Exercise goal:
The answer must be every line of the records below that contains the word "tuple".

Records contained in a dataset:

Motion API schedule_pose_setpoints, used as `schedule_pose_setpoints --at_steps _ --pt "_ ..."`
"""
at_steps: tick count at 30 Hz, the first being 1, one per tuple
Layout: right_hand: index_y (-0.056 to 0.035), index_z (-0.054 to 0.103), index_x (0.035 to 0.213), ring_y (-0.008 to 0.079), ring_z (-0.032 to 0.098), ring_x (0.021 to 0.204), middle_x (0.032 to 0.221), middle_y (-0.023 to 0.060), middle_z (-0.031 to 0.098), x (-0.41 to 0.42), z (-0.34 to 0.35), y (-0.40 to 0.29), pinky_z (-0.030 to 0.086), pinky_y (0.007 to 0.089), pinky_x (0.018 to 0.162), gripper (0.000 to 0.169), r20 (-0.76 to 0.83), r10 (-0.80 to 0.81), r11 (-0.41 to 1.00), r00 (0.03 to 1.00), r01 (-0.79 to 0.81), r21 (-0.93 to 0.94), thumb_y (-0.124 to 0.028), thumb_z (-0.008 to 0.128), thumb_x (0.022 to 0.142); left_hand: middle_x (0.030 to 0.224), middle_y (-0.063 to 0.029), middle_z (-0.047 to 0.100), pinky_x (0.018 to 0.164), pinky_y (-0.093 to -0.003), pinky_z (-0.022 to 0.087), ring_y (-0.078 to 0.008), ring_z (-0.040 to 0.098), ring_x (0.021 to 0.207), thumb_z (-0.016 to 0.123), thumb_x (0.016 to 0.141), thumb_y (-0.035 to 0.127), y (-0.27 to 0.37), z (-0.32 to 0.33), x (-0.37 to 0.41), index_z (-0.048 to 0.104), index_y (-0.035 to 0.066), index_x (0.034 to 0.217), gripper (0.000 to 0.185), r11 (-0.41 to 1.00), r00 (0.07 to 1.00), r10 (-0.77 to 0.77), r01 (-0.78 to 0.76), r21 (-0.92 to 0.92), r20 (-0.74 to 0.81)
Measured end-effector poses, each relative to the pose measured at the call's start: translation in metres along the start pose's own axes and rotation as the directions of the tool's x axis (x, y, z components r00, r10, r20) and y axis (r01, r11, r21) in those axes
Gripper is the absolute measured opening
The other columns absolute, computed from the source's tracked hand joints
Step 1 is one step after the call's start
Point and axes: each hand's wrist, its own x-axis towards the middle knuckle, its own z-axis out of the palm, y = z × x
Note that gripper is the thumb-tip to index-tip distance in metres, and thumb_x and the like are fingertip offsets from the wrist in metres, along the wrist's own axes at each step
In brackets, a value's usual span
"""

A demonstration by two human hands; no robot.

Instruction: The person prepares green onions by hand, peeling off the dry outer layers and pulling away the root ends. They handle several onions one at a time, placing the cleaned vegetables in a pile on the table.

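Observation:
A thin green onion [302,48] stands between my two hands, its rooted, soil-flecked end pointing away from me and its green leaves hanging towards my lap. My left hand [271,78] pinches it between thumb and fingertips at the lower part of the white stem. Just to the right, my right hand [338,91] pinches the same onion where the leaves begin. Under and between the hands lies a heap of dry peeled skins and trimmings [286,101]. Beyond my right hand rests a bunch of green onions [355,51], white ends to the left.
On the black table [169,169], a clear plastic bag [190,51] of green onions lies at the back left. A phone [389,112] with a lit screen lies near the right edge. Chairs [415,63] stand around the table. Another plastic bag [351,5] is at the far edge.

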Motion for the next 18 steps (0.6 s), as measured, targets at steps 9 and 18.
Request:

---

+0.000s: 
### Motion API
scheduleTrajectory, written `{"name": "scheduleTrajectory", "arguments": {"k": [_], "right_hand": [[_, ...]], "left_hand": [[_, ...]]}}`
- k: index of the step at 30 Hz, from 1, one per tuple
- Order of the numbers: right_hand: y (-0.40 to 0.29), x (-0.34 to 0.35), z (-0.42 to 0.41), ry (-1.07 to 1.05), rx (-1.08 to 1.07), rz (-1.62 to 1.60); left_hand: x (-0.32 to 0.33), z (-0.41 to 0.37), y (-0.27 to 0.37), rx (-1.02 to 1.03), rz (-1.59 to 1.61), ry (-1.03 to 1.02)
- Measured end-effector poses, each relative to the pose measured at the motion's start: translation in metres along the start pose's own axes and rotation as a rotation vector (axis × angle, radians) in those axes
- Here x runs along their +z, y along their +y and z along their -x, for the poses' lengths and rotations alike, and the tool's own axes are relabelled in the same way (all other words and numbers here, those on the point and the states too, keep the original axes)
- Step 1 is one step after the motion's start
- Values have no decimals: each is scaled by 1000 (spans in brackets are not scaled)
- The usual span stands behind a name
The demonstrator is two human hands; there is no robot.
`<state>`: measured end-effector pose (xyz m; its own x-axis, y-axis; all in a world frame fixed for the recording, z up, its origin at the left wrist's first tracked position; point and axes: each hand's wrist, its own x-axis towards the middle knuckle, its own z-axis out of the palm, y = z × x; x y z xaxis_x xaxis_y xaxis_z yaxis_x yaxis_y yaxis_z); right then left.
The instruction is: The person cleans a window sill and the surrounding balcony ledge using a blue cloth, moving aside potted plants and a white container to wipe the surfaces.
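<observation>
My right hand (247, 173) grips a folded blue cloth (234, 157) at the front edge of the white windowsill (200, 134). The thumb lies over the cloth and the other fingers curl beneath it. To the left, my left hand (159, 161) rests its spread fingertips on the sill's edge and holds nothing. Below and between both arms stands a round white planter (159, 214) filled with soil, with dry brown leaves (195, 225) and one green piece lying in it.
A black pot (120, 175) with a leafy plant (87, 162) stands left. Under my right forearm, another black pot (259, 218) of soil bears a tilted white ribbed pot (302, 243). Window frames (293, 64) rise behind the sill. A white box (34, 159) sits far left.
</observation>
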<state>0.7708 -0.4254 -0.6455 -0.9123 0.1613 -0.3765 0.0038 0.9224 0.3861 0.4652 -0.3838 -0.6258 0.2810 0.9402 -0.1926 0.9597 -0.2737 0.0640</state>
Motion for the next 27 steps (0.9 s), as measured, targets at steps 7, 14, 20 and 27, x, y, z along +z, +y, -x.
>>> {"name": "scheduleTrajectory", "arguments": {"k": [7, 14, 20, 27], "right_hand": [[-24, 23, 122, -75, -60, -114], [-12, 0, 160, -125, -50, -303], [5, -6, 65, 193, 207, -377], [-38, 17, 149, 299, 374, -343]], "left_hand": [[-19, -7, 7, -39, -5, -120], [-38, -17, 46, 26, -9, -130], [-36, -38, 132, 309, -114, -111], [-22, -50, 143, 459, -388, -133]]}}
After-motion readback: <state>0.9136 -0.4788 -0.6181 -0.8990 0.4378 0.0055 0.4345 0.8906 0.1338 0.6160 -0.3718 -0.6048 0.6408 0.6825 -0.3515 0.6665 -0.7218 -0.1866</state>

Exercise output:
at_steps: tick count at 30 Hz, the first being 1, one per tuple
- k: index of the step at 30 Hz, from 1, one per tuple

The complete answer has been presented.